Real-World Robot Training Launch#

This page explains how to connect multiple Franka robots and a GPU training node to one Ray cluster, configure YAML, and start real-world RL training.

For full hardware setup, dependencies, data collection, and task details, see:

Real-World RL with Franka — standard RealSense + Franka gripper workflow
Using ZED + Robotiq with Franka — ZED camera + Robotiq gripper on split nodes

For RLINF_NODE_RANK, ray start, and code sync, see Multi-Node Ray Cluster Setup. For node_groups / component_placement semantics, see Heterogenous Hardware Setup.

Typical topology#

Real-world training usually follows one GPU training node + N robot control nodes:

`RLINF_NODE_RANK`	Role	Notes
0 (head)	GPU train / rollout	Runs `actor`, `rollout` (and optional `reward`); only this node runs the training entry script
1 … N	Robot control	Runs `env` workers and `FrankaController`; one control-node rank per arm (see example docs for shared control nodes)

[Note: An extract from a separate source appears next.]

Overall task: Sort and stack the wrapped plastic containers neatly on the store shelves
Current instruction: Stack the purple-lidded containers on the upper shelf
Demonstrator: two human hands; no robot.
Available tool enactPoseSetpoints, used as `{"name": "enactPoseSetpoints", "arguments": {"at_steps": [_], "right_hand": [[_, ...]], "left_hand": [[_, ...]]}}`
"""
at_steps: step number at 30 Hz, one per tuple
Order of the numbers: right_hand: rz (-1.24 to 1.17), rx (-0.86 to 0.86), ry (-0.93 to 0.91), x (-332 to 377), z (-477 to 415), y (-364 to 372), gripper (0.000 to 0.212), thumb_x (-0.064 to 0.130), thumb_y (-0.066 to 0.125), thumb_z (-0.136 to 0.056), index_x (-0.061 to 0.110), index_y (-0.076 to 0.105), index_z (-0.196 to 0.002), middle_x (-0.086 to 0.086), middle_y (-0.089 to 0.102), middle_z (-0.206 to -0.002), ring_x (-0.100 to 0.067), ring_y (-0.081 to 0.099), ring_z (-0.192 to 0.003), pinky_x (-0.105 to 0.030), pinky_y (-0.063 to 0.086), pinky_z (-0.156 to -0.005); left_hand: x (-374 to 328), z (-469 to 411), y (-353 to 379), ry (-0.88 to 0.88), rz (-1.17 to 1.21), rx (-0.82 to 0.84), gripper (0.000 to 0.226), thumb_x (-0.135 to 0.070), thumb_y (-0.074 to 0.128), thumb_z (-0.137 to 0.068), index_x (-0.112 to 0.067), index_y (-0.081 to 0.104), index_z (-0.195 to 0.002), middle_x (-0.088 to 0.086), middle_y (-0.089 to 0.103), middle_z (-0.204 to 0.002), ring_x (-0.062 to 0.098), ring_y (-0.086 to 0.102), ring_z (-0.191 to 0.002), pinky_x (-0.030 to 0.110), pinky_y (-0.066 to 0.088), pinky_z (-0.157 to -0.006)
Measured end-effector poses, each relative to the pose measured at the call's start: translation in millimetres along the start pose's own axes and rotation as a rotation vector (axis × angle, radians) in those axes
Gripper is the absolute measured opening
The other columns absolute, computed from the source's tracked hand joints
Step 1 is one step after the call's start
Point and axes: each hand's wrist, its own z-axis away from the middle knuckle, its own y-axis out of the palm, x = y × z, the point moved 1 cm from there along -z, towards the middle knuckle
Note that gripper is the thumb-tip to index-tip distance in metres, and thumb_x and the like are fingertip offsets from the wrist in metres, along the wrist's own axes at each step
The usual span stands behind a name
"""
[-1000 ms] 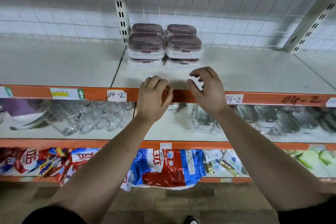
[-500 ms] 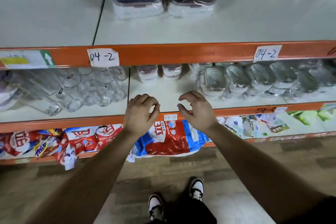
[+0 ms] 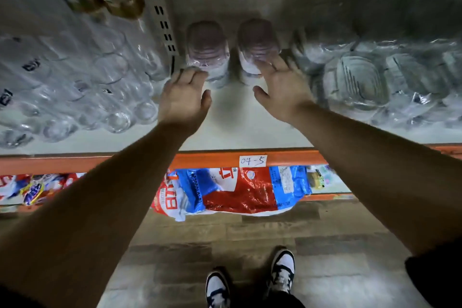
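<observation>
The two wrapped container packs, the left pack (image 3: 207,50) and the right pack (image 3: 256,42), sit side by side with a gap between them, deep on the middle shelf (image 3: 232,130); my left hand (image 3: 183,100) and right hand (image 3: 282,87) reach in with fingers spread and loose, holding nothing, each at the front of its own pack. I judge the risk lies in the neighbours: loose glasses (image 3: 100,77) crowd just beside the left pack and wrapped glass dishes (image 3: 357,82) sit near the right one; a wide pull or slipping film could knock them. Blur hides whether my fingertips touch the wrap; how many containers each pack holds I cannot tell; the shelf's back lies in shadow.
</observation>
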Motion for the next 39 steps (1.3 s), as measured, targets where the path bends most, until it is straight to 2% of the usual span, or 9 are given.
{"name": "enactPoseSetpoints", "arguments": {"at_steps": [3,5,9,12,17,23,28,32,39], "right_hand": [[0.049,0.095,0.081,1,-29,10,0.067,0.040,0.047,-0.098,0.020,0.019,-0.156,-0.004,0.017,-0.162,-0.039,0.014,-0.147,-0.050,0.036,-0.111],[0.050,0.109,0.124,2,-41,14,0.069,0.043,0.046,-0.098,0.020,0.017,-0.156,-0.005,0.017,-0.161,-0.041,0.014,-0.146,-0.052,0.036,-0.110],[0.086,0.013,0.176,3,-48,13,0.062,0.047,0.052,-0.095,0.016,0.032,-0.146,-0.017,0.027,-0.150,-0.043,0.032,-0.132,-0.047,0.043,-0.097],[0.006,-0.031,0.209,1,-50,11,0.055,0.042,0.052,-0.097,0.015,0.036,-0.142,-0.022,0.027,-0.148,-0.043,0.037,-0.128,-0.043,0.044,-0.094],[-0.014,-0.071,0.229,3,-47,11,0.048,0.034,0.049,-0.099,0.012,0.038,-0.140,-0.022,0.029,-0.147,-0.044,0.039,-0.124,-0.040,0.035,-0.101],[-0.147,-0.144,0.274,-5,-10,9,0.050,0.037,0.055,-0.094,0.015,0.047,-0.137,-0.013,0.034,-0.143,-0.040,0.039,-0.124,-0.038,0.036,-0.099],[-0.223,-0.152,0.290,5,49,-6,0.047,0.040,0.055,-0.090,0.019,0.058,-0.133,-0.012,0.043,-0.138,-0.042,0.048,-0.116,-0.039,0.035,-0.098],[-0.306,-0.242,0.306,22,105,-27,0.052,0.039,0.056,-0.081,0.015,0.064,-0.127,-0.018,0.053,-0.125,-0.042,0.051,-0.108,-0.042,0.039,-0.098],[-0.326,-0.283,0.313,45,173,-76,0.053,0.047,0.049,-0.080,0.014,0.065,-0.118,-0.015,0.056,-0.120,-0.037,0.055,-0.105,-0.042,0.039,-0.093]], "left_hand": [[5,-27,12,-0.067,-0.031,0.071,0.057,-0.030,0.040,-0.101,-0.016,0.027,-0.155,0.007,0.026,-0.161,0.035,0.027,-0.145,0.045,0.026,-0.116],[4,-40,16,-0.101,-0.031,0.131,0.059,-0.036,0.036,-0.104,-0.021,0.017,-0.158,0.003,0.015,-0.165,0.035,0.022,-0.147,0.045,0.023,-0.118],[-10,-52,8,-0.169,-0.004,0.051,0.059,-0.047,0.055,-0.096,-0.014,0.041,-0.142,0.014,0.034,-0.150,0.040,0.052,-0.120,0.044,0.044,-0.096],[-21,-64,6,-0.280,0.009,0.020,0.065,-0.056,0.063,-0.088,-0.013,0.047,-0.134,0.017,0.037,-0.144,0.040,0.056,-0.114,0.044,0.046,-0.091],[-28,-77,4,-0.367,-0.011,-0.004,0.060,-0.054,0.064,-0.088,-0.011,0.054,-0.129,0.018,0.038,-0.142,0.041,0.056,-0.113,0.044,0.046,-0.095],[-24,-26,-7,-0.306,0.149,-0.078,0.048,-0.045,0.071,-0.083,-0.008,0.059,-0.111,0.015,0.042,-0.138,0.036,0.058,-0.104,0.037,0.047,-0.088],[-28,31,-28,-0.204,0.276,-0.122,0.039,-0.044,0.070,-0.075,-0.010,0.058,-0.091,0.015,0.052,-0.115,0.034,0.059,-0.086,0.036,0.049,-0.078],[-37,71,-55,-0.170,0.304,-0.106,0.040,-0.048,0.064,-0.073,-0.012,0.058,-0.089,0.011,0.052,-0.110,0.032,0.059,-0.086,0.033,0.046,-0.076],[-65,121,-118,-0.048,0.334,-0.154,0.044,-0.048,0.060,-0.077,-0.007,0.059,-0.093,0.010,0.053,-0.109,0.028,0.059,-0.089,0.035,0.050,-0.076]]}}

All nodes must be on the same LAN (or overlay network; see Cloud-Edge Training Setup), and cluster.num_nodes must match the number of nodes joined to Ray.

Important

Control nodes need Franka dependencies (ROS, libfranka, etc.); see Real-World RL with Franka.
Ray freezes Python and env vars at ray start; install dependencies on each node first.
Use ray_utils/realworld/setup_before_ray.sh to align per-node env before ray start.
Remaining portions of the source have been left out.